Increased Th2 polarization and amplified Th2 cytokine production by bic-deficient CD4⁺ T cells. CD4⁺CD62L⁺ cells of indicated genotypes were cultured under (A, middle panel, and B) Th1 conditions, (A, lower panel, and C) Th2 in vitro differentiation conditions, or (A, upper panel) nonpolarizing (ThN) conditions and restimulated with immobilized antibody to CD3 (10 μg/ml) and soluble 2 μg/ml antibody to CD28 on day 6. (A) Intracellular cytometric analysis for IFN-γ and IL-4 production (16). The panel shows a representative result of three mice of each genotype analyzed in the same experiment. Data are representative of two independent experiments (n = 3 per genotype). Numbers in each quadrant are percentages of cells of indicated phenotype. (B and C) Cytokine levels were assayed by ELISA 21 hours after restimulation of cells cultured under (B) Th1 or (C) Th2 polarizing conditions. Data are the mean + SE from three individual mice. *P < 0.05 or **P < 0.01 versus wild-type; Student's two-tailed t test.

Fig. 4

miR-155 pattern sequences are enriched in the Th1 and Th2 cell up-regulated genes, and c-Maf is a bona fide target of miR-155. (A and B) Fold enrichment of 5′ miRNA pattern sequences of the indicated types contained in the 3′ UTRs of the (A) Th1 or (B) Th2 cDNA microarray significantly up-regulated gene sets. The standard deviation, Z score, and P value were calculated by sampling 1000 random sets of 53 (for Th1 set) or 99 (for Th2 set) genes from the mouse genome (16).
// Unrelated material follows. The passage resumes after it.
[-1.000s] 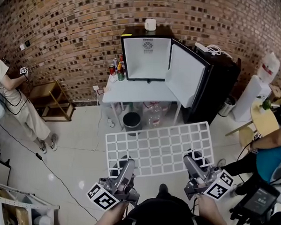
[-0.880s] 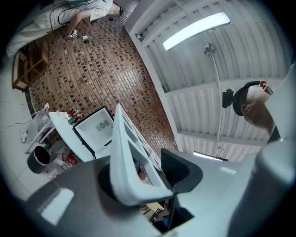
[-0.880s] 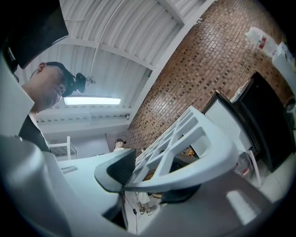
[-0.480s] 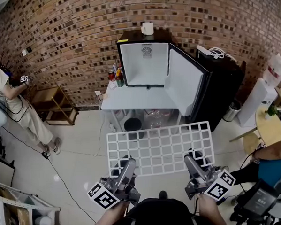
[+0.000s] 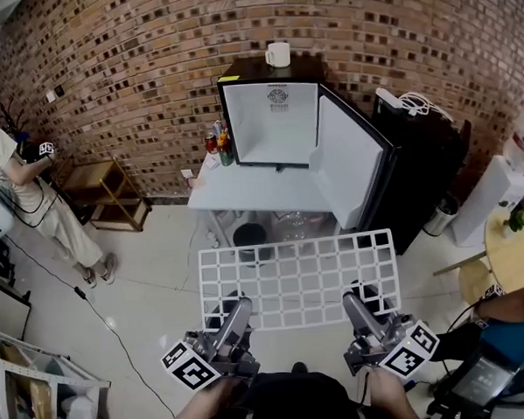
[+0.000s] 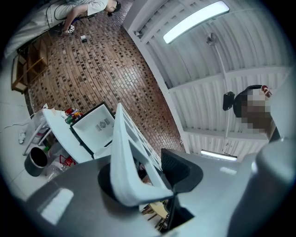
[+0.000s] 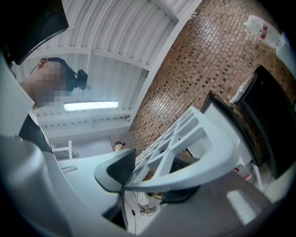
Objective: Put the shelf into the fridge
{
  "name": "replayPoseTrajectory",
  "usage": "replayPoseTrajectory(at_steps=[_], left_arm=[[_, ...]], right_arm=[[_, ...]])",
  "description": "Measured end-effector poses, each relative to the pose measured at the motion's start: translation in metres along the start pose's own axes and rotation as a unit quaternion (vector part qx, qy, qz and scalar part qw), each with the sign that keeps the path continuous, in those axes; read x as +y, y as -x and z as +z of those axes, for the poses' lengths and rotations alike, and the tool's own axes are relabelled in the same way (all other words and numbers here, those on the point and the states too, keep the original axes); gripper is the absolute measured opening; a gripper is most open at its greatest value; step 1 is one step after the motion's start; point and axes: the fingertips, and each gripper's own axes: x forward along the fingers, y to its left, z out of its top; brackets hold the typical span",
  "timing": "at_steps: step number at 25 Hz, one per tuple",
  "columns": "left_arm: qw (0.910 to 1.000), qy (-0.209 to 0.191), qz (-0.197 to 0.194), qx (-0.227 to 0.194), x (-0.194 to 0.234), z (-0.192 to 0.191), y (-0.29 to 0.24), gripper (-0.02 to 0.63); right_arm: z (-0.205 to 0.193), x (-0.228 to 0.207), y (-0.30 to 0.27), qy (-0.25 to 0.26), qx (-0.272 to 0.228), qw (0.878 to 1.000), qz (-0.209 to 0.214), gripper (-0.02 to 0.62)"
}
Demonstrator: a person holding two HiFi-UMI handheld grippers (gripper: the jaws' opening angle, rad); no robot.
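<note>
Left gripper (image 5: 239,305) and right gripper (image 5: 352,298) each clamp the shelf (image 5: 297,268) by its near edge (one toward each corner), holding it level. The open fridge (image 5: 270,116) stands at twelve o'clock, ready for a flat slide-in

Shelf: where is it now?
In the head view the shelf is low centre, its near edge clamped by the left gripper and right gripper, short of the open fridge.

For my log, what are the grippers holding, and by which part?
The white grid shelf, by its near edge: left gripper toward the left corner, right gripper toward the right corner.
</note>
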Motion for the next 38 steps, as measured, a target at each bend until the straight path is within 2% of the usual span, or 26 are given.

Data are fold enrichment ± SD. (C) Quantitative PCR analysis for Gata3, c-Maf, and IL-4 transcript levels from Th2 cells re-stimulated with antibodies to CD3 and CD28. Data are the mean + SE from three mice. *P < 0.05 versus wild-type; Student's two-tailed t test. (D) c-MAF protein levels were assessed by Western blot of nuclear extracts of Th2 cells isolated from the indicated genotypes. Expression of lamin A/C was used as loading control. (E) miR-155–dependent repression of c-Maf reporter in vitro. A luciferase (Rluc) reporter was used to validate c-Maf as a direct target of miR-155. Wild-type (wt) or mutant plasmids (mut) were contransfected with the indicated duplex miRNA for miR-155 (open bars) or control Cel-miR-64 (filled bars) into HeLa S3 cells. Data are mean ± SE from three experiments. **P < 0.0001 in comparison with wild-type plasmid treated with nonspecific RNA duplex, Cel-miR-64; Student's two-tailed t test.